The number of Central Americans apprehended at the border peaked in June. Detention centers were so full, a steady stream of undocumented adults and unaccompanied minors who were arrested by border patrol or turned themselves in were given an immigration court date and released.

Despite a drop in apprehensions in July, farther south on the border, in McAllen, Texas, Sister Norma Pimentel has been busy for months dealing with the Central American influx. The relief center she runs for Catholic Charities of the Rio Grande Valley saw 70 migrants arrive in one day last week.

But Pimentel said that unlike what Pastor Davila is hearing on the Mexican border, there has been no word from the travelers she meets that more migrants are on their way.

“They don’t know when people are coming and we don’t know either.
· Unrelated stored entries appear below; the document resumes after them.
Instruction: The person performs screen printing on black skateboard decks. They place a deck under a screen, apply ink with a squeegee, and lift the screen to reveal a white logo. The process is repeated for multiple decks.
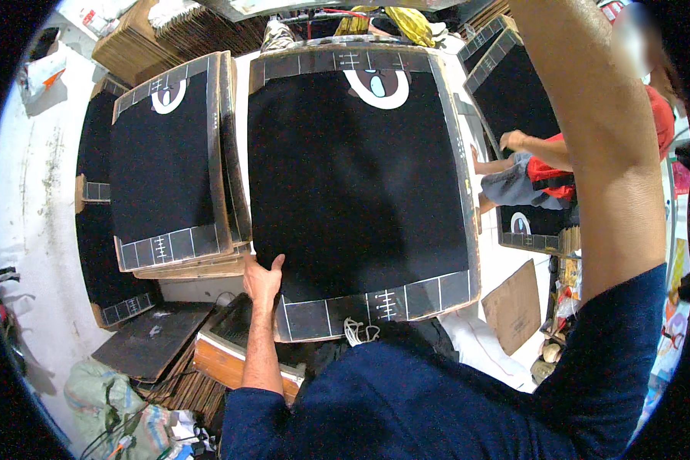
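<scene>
Big black board (356,184) sits dead centre, roughly square, its white eye mark at 12 o'clock and grid strip at 6. Left hand (262,280) is clamped on its 7 o'clock corner. Right hand's out of view, can't tell the fingers. Similar stack (165,165) at 9, white floor (31,199) beyond, cardboard scrap (514,307) at 4.

A cluttered workroom seen from above. A pale, scuffed floor (31,192) runs down the left side. Stacks of brown cardboard (142,38) are piled at the far end. A loose cardboard scrap (514,307) lies on the white floor at right, near another person in red (659,115) sitting there.
</scene>
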A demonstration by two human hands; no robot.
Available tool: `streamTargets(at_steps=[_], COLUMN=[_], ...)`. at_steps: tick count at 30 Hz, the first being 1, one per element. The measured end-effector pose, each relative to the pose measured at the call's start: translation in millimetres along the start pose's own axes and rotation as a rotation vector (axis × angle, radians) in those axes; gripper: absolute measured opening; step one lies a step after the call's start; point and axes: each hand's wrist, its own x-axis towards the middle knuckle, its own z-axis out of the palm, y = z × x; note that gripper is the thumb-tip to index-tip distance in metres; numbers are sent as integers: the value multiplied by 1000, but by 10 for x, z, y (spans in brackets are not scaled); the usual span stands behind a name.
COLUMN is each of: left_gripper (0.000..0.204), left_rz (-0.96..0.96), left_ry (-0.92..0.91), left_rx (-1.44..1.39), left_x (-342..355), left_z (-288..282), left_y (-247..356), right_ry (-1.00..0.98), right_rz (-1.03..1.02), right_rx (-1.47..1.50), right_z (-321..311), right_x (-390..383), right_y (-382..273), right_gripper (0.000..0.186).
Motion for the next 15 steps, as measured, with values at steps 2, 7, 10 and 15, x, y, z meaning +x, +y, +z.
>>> streamTargets(at_steps=[2,7,10,15], left_gripper=[79,67,71,81], left_rz=[-6,39,74,404], left_ry=[-15,52,105,390], left_rx=[-9,-145,-3,85], left_x=[-10,3,132,783], left_z=[95,294,260,220], left_y=[-48,-251,-215,729], right_ry=[-10,-58,-76,-72], right_rz=[-9,-33,-53,-100], right_rx=[4,20,40,95], right_z=[-38,-73,-68,3], right_x=[-35,-28,81,359], right_y=[-13,-40,-20,26], right_gripper=[61,61,60,57])
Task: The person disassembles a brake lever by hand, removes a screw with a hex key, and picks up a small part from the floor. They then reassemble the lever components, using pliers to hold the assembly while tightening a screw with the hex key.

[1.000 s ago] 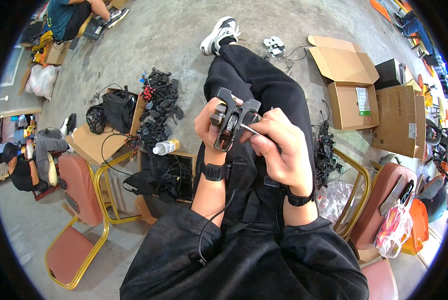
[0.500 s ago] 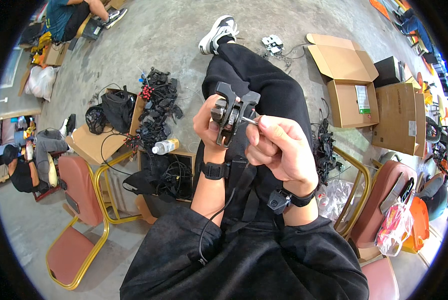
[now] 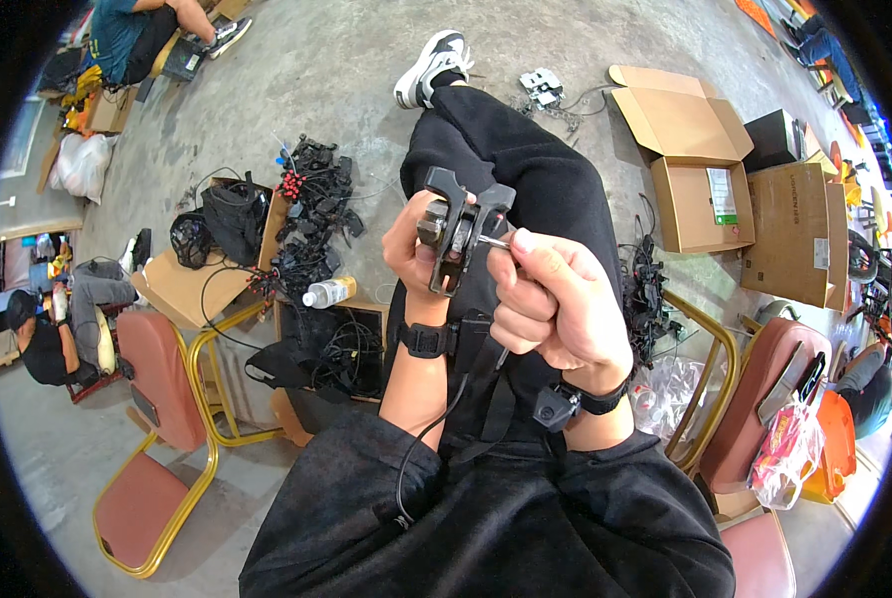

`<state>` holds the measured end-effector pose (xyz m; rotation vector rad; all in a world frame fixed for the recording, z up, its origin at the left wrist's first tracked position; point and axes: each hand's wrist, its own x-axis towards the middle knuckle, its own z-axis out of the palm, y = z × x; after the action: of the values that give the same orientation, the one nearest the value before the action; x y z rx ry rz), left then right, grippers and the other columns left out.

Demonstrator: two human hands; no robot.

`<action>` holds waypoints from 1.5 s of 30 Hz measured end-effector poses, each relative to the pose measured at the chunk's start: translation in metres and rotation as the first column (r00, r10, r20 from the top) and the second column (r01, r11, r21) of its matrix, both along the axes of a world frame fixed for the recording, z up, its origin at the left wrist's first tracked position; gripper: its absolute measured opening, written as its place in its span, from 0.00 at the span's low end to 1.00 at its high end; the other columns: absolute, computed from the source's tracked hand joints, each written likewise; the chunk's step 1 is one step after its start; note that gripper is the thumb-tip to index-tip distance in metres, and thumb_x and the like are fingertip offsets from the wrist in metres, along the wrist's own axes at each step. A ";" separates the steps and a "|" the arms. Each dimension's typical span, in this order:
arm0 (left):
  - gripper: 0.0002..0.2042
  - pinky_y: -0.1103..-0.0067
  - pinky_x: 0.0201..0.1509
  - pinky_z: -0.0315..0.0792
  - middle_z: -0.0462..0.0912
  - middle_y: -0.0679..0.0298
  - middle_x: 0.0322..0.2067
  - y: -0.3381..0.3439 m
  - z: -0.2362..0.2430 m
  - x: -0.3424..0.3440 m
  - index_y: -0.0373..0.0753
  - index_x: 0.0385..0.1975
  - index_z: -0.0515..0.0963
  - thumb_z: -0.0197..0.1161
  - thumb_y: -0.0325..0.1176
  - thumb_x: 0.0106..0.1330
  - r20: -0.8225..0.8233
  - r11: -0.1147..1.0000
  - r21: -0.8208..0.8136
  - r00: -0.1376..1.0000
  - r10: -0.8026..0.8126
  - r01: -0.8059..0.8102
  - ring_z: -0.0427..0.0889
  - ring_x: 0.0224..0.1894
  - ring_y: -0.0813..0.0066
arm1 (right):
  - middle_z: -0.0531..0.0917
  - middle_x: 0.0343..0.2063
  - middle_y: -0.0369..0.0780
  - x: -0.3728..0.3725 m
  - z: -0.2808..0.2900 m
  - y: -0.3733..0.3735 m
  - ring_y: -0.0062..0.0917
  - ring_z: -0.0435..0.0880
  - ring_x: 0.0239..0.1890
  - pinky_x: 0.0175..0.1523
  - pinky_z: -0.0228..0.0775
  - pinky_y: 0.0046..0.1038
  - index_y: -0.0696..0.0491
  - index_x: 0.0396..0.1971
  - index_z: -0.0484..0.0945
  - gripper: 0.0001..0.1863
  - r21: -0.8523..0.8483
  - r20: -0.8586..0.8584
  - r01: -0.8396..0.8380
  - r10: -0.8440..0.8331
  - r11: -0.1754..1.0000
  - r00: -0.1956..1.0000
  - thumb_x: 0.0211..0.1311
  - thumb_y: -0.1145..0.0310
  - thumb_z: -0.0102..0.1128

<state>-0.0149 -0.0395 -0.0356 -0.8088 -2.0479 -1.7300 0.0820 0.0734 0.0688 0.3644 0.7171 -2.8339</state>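
Note:
My left hand (image 3: 404, 249) is closed round a black two-pronged mechanical part (image 3: 487, 207), holding it upright above my lap. Some of its fingers are hidden behind the part. From the right, my right hand (image 3: 568, 304) pinches a thin metal hex key (image 3: 494, 242) between thumb and forefinger. The tip of the key reaches the part's right side; whether it sits in a screw cannot be made out. A thin dark end, seemingly of the same key, sticks out below the right fist. Both wrists wear black straps, the right one with a small camera (image 3: 556, 407).
Left of my legs lie a heap of black parts and cables (image 3: 318, 199), a bottle (image 3: 329, 292) and an open carton (image 3: 192, 284). Cardboard boxes (image 3: 700, 214) stand at the right. Chairs (image 3: 152, 384) flank me on both sides. Other people sit farther off.
My right hand has turned a little about the hex key, and a dark rod end now shows below the fist. The black part has tilted slightly in my left hand.

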 end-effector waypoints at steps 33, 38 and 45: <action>0.23 0.75 0.37 0.73 0.83 0.55 0.33 -0.018 -0.081 -0.020 0.31 0.38 0.77 0.45 0.48 0.65 0.097 0.963 0.253 0.988 -0.121 0.093 0.82 0.34 0.65 | 0.75 0.19 0.35 0.010 0.005 -0.004 0.16 0.66 0.17 0.24 0.55 0.18 0.59 0.27 0.79 0.05 0.840 -0.495 0.501 -0.085 0.206 0.865 0.55 0.78 0.54; 0.31 0.75 0.36 0.73 0.81 0.53 0.30 -0.011 -0.071 -0.023 0.27 0.35 0.76 0.42 0.57 0.67 0.008 0.932 0.305 0.978 -0.207 0.195 0.81 0.32 0.66 | 0.74 0.19 0.39 0.005 0.000 0.003 0.31 0.72 0.22 0.28 0.62 0.29 0.57 0.29 0.78 0.05 0.856 -0.515 0.516 0.100 0.014 0.852 0.50 0.76 0.63; 0.34 0.74 0.34 0.73 0.78 0.54 0.24 0.004 -0.032 -0.014 0.28 0.20 0.70 0.43 0.62 0.65 0.075 0.916 0.339 0.965 -0.252 0.213 0.81 0.30 0.65 | 0.74 0.19 0.39 0.001 -0.005 0.000 0.31 0.72 0.22 0.29 0.62 0.29 0.57 0.27 0.78 0.04 0.874 -0.485 0.485 0.087 0.030 0.870 0.51 0.75 0.62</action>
<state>-0.0284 -0.0352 -0.0672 -0.8875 -1.7131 -2.2238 0.0825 0.0735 0.0642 -0.0532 2.9855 -1.9339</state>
It could very well be that in October or later on we might have a great number of people. I think Border Patrol expects numbers to increase in the near future, but we have no clue as to what’s going to happen,” said Pimentel.

Shelter and humanitarian workers speculate about the variables that drive crossings at certain times of the year. They trade anecdotes and theories. Weather. School schedules. Gang recruitment cycles. Still, none of them anticipated this year’s wave.

Sara Melendez, a spokeswoman with U.S. Customs and Border Patrol whose work district includes Laredo, said her office isn’t aware of an imminent second wave similar to this year.

“[That’s] not to say things won’t change,” Melendez said. “Right now it’s just business as usual.”